Abstract

This article presents the systems sciences as a field of inquiry and discusses the way in which it has evolved in relation to the humanities. Following a brief historical overview and assessment of the systems sciences by considering their origins and foundations in general system thinking, the review highlights the key players and the major trends in the field, and leads to a consideration of the ways in which it complements and contrasts the methods of human-related studies generally pursued in the humanities. It discusses the potential for the systems sciences to enrich descriptive, instructional, and explanatory orientations of contemporary Geisteswissenschaften through the inclusion of normative considerations. The normative component of the systems sciences is considered within an evolutionary framework that presents holism as a methodology for understanding the dynamics of complex real-world' (ontological) systems and suggests action imperatives for their viable and sustainable design over time. Through the tools metaphor, modeling and simulation, interactive design and other praxes, systems scientists investigate the goals and ends of systems and their interactions within environments shared with, and provided for, one another. In this way social systems in general, and human activity systems in particular, can be described as a function of their degree of purposefulness in terms of the role of human values in concrete circumstances. Through the tools of systems analysis and design, systems science represents the world of symbols, values, social entities, and cultures as embedded in an embracing order of hierarchies that bridges the gap between C. P. Snow's Two Cultures' of the sciences and the humanities.

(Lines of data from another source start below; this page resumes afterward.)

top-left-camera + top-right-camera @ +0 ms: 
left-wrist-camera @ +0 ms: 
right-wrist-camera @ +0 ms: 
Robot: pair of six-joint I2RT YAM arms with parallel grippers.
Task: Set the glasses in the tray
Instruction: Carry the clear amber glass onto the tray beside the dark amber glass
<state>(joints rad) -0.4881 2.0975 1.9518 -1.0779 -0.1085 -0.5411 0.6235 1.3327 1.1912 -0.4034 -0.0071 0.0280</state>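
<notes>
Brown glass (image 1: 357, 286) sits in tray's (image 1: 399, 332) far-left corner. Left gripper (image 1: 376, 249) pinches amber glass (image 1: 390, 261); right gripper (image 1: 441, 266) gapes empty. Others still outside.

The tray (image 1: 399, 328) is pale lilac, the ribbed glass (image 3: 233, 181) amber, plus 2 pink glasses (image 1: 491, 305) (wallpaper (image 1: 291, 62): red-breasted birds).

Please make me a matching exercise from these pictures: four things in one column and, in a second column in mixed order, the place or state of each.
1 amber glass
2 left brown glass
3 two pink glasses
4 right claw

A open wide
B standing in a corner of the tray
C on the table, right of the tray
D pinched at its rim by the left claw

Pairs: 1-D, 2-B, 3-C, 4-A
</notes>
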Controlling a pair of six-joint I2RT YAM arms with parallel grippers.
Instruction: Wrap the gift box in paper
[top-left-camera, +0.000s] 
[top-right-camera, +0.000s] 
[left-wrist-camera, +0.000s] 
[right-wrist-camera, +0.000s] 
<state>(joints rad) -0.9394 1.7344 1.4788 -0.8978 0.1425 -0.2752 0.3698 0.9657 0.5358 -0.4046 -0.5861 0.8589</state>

The use of modeling in systems sciences provides the language of design and the means by which creativity is applied in the course of inventing, making, assessing, and implementing the designs. In this way it lends to the humanities the capability to deal with increasing systemic complexities, rapid societal changes, and design decisions that affect the sustainable evolution of human societies within the wider context of their life support systems. © 1997 by John Wiley & Sons, Ltd.